▸ INFORMATION

***

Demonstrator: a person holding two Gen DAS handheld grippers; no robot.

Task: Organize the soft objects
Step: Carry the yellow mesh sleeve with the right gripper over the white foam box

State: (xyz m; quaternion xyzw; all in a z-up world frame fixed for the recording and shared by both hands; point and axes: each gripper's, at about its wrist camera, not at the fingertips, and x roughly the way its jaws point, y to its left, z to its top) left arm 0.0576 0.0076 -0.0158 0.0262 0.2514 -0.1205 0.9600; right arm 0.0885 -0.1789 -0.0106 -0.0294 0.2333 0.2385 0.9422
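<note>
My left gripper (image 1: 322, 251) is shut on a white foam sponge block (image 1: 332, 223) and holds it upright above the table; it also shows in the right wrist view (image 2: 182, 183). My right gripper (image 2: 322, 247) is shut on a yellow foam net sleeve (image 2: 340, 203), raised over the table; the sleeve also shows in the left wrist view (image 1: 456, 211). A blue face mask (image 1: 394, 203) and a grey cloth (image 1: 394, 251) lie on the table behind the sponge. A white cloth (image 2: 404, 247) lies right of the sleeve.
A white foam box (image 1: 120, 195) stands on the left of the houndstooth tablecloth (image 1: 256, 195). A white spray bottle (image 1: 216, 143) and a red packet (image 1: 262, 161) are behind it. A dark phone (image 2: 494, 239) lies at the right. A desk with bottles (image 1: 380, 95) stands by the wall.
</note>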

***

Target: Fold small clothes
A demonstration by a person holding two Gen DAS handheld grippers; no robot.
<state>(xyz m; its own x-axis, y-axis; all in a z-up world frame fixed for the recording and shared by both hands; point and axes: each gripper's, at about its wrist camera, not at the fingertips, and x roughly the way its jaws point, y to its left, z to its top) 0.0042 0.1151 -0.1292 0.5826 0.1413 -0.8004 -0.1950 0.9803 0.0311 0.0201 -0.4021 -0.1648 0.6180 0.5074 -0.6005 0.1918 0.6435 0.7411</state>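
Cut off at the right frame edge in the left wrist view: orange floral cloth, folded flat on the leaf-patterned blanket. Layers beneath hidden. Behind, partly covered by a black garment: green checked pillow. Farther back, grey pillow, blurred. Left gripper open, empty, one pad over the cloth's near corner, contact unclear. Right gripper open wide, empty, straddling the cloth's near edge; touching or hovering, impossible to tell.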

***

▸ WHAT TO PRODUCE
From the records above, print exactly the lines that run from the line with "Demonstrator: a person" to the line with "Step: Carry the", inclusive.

▸ SOLVED PROBLEM
Demonstrator: a person holding two Gen DAS handheld grippers; no robot.

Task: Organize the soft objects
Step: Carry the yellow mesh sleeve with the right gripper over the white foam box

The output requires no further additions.